4. Use strong passwords
Secure your important accounts with a good password - especially your email. Cyber criminals want to hack into your email account and often customer neglect to change the password regularly. They are looking for valuable information like bank details and the logins for your other online accounts but they'll also make use of things like your address, birthdays, family member names, favourite sports teams when trying to crack your passwords.
5. Turn on two-factor authentication (2FA)
2FA is a way for the service or company you're using to double check that you really are the person you claim to be, when logging in. You will often see this used on banking websites, where the site will send you an additional passcode that you use alongside your username & password. This ensures that any cyber criminals in possession of your password won't be able to access your account because they won't have this "second factor".
6. Use a password manager
If you have lots of accounts, the temptation to re-use passwords and usernames is pretty strong. A good way to get around this is to use a password manager. Password managers can securely store your passwords in one place, and also help you set strong passwords for all your online accounts.

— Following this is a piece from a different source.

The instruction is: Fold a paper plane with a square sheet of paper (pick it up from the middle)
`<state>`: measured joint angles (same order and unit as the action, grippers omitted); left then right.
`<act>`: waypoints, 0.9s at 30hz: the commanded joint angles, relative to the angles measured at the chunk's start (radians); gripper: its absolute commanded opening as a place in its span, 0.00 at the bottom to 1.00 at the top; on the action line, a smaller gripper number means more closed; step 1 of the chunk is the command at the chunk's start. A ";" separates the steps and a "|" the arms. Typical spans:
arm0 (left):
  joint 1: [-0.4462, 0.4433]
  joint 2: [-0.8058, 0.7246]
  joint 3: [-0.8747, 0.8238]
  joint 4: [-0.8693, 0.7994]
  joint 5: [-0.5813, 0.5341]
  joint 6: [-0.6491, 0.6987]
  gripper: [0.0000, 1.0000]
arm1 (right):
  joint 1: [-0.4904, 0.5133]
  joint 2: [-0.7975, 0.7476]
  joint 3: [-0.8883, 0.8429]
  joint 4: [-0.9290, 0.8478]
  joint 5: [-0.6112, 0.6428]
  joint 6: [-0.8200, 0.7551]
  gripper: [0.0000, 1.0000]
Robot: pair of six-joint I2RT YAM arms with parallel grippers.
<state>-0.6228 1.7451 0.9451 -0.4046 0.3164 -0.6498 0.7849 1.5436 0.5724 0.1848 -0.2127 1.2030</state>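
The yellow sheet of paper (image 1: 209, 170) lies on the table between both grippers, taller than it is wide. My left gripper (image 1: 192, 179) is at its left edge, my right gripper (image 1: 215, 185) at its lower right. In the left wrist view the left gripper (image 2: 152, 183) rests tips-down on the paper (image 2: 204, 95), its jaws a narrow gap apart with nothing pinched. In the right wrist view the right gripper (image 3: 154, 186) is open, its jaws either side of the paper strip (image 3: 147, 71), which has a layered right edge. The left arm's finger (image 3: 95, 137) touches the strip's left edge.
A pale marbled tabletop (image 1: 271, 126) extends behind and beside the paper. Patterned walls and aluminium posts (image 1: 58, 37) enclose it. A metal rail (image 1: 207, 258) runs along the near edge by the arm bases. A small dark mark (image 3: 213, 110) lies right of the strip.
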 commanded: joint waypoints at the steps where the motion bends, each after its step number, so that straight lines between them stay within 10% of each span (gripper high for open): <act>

7. Take care with links in emails and texts
Once you start shopping, stay alert. Some of the emails or texts you receive about amazing offers may contain links to fake websites, designed to steal your money and personal details.
8. When things go wrong
If you think you may have been taken in by a bogus website, you should first, take a note of the website's address, then close down your Internet browser. Then report the details to Action Fraud and contact your bank to seek advice.